**Work to complete**
Look below for the line containing "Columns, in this"; from there, print each line exactly up to and including the line containing "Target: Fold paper", and stop.

**Records shown**
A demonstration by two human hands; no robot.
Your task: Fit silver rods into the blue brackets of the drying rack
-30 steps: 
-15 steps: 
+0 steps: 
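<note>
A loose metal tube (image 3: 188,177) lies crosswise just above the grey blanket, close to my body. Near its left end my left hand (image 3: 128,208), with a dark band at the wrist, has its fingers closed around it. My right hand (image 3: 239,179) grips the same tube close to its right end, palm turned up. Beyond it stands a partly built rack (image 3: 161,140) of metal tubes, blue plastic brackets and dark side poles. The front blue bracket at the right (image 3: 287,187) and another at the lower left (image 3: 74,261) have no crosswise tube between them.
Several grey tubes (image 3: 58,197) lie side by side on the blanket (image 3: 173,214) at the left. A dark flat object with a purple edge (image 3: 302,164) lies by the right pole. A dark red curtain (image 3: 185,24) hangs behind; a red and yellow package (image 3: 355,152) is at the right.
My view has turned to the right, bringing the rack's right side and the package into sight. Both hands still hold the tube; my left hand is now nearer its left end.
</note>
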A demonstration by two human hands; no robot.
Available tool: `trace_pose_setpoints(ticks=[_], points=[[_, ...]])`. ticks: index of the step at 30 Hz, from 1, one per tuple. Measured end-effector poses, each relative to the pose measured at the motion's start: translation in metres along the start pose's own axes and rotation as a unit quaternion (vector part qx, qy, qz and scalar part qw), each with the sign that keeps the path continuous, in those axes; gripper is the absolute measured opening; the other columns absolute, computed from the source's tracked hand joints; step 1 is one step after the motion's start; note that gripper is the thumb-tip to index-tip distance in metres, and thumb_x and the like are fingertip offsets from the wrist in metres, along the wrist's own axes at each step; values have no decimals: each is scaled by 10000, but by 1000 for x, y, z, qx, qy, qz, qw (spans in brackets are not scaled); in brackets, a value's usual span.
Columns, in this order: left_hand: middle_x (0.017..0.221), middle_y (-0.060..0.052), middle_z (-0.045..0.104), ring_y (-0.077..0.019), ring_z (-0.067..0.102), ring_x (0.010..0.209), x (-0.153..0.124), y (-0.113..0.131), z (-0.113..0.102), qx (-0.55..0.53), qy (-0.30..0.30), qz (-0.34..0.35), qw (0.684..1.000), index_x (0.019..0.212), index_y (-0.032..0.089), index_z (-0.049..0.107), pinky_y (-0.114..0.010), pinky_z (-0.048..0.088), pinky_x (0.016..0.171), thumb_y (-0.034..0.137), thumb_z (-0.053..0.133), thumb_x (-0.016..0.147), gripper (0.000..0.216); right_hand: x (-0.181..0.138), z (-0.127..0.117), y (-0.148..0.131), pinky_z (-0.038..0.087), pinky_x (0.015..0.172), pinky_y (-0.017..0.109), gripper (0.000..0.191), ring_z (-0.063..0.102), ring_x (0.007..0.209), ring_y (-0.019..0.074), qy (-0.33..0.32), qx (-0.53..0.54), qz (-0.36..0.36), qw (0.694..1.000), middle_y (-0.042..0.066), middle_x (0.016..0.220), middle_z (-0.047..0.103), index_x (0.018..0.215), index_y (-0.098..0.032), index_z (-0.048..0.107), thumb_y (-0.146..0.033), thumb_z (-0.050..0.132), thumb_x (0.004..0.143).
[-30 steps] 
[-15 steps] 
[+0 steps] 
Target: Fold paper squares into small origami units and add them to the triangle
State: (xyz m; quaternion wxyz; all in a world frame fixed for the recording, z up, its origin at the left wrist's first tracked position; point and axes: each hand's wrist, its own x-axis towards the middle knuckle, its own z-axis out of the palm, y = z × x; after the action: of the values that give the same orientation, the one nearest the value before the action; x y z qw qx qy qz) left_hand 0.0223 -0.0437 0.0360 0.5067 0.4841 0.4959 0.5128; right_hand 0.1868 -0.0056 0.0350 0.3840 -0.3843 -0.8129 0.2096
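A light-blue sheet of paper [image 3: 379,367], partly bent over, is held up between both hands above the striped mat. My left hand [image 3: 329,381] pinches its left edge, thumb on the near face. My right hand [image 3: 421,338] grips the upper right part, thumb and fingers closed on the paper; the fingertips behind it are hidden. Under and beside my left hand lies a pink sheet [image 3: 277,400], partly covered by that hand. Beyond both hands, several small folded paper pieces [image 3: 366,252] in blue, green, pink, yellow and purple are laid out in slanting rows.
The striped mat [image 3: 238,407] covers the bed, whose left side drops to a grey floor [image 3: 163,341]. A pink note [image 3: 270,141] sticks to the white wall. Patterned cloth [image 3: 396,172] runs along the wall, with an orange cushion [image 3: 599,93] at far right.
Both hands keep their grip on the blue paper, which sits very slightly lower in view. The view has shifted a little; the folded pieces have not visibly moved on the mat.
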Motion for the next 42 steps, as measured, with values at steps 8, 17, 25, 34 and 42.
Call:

**Completed exercise**
Columns, in this order: left_hand: middle_x (0.017..0.221), middle_y (-0.060..0.052), middle_z (-0.045..0.104), ring_y (-0.077..0.019), ring_z (-0.067..0.102), ring_x (0.010..0.209), x (-0.153..0.124), y (-0.113..0.131), z (-0.113..0.102), qx (-0.55..0.53), qy (-0.30..0.30), qz (-0.34..0.35), qw (0.684..1.000), index_x (0.019..0.212), index_y (-0.032..0.089), index_z (-0.049..0.107), pinky_y (-0.114..0.010), pinky_z (-0.048..0.088), pinky_x (0.016..0.171), thumb_y (-0.034..0.137), thumb_z (-0.053..0.133), thumb_x (-0.016..0.147), gripper (0.000..0.216); right_hand: x (-0.181..0.138), z (-0.127..0.117), y (-0.148..0.131), pinky_z (-0.038..0.087), pinky_x (0.015..0.172), pinky_y (-0.017..0.109), gripper (0.000..0.191), ring_z (-0.063..0.102), ring_x (0.007..0.209), ring_y (-0.019..0.074), qy (-0.33..0.32), qx (-0.53..0.54), qz (-0.36..0.36), qw (0.694..1.000), middle_y (-0.042..0.066), middle_x (0.016..0.220), middle_z (-0.047..0.103), index_x (0.018..0.215), index_y (-0.098..0.032), index_z (-0.048..0.107), thumb_y (-0.146..0.033), thumb_z (-0.050..0.132), thumb_x (0.004..0.143).
[-30 steps] 
[-15 steps] 
[+0 steps] 
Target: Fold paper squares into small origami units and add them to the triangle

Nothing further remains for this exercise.